Yes, one could argue that I was being selfish, and that I could use my wish for a much better cause for humanity, but then you probably have not felt the gut wrenching pain I felt for over 4 years. There’s no silver bullet to make it disappear, it’s just there, twenty four hours a day…You go to sleep with it, which can and often did bring on nightmares, and when you wake, it’s right there waiting for you with open arms. There is simply no way of escaping it–it follows you around like a shadow on a sunny day.

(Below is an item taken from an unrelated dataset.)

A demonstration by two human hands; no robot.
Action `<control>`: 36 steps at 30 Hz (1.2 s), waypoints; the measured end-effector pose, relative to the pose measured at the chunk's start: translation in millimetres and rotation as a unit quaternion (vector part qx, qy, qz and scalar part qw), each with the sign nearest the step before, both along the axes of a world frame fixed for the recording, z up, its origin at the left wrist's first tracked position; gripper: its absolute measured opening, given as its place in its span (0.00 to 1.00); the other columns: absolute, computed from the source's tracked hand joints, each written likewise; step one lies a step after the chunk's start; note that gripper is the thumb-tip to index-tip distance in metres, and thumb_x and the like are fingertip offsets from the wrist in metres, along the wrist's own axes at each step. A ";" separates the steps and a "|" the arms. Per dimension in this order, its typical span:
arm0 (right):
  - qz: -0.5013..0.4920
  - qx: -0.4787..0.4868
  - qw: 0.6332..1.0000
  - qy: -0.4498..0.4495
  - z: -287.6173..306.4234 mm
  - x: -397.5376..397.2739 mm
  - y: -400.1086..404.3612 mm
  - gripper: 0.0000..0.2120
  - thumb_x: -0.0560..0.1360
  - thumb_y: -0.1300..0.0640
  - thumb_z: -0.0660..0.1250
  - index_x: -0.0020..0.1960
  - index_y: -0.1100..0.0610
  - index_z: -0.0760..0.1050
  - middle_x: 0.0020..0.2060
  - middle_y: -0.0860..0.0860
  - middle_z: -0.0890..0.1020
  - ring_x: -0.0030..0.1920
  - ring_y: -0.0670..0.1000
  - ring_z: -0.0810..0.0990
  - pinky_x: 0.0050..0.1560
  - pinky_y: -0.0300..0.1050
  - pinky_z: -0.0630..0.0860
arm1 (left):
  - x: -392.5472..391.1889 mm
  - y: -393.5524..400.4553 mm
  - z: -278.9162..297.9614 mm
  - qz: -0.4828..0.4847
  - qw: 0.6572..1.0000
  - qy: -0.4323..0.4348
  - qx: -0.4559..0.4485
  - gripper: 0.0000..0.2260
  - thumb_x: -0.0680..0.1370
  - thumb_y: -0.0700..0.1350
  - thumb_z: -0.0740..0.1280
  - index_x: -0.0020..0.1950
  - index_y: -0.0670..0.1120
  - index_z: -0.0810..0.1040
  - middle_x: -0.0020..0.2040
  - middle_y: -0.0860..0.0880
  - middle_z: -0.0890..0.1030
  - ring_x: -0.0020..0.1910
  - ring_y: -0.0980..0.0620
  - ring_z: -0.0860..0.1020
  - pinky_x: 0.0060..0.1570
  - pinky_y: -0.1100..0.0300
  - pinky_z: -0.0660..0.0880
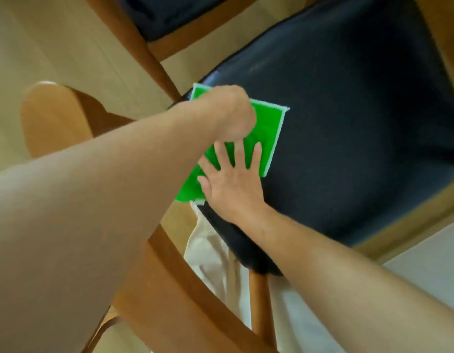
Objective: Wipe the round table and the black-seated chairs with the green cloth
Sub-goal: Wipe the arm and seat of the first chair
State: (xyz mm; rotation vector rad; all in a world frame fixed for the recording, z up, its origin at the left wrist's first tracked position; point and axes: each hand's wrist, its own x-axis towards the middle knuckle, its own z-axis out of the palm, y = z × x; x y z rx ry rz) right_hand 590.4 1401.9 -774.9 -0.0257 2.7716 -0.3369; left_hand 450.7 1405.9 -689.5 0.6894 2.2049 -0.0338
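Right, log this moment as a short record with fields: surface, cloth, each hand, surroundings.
surface: black chair seat on a wooden frame
cloth: green cloth, white-edged, lying flat on the seat near its edge
left hand: left hand on the cloth's far part, fingers curled under; whether they pinch the cloth is hidden
right hand: right hand flat, fingers spread, pressing the cloth's near part onto the seat
surroundings: second black-seated chair beyond; pale wooden floor; white fabric below the seat edge
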 end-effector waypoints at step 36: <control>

And yet, you’re swimming in the darkness.
A million tears
When you’re a griever, especially if you love deeply, you’re going to shed some tears. Some grievers will shed more tears than others. So the statement, “a million tears,” is probably an understatement, of what is likely millions of tears. And I say that because, it’s not just my tears I talk about, it also the tears of others touched by Annie’s story, and to words communicated to others by me, or by words communicated to me from others. It really can be a very tearful circle. But, communicating with others through our tears, is very important to a griever in terms of healing.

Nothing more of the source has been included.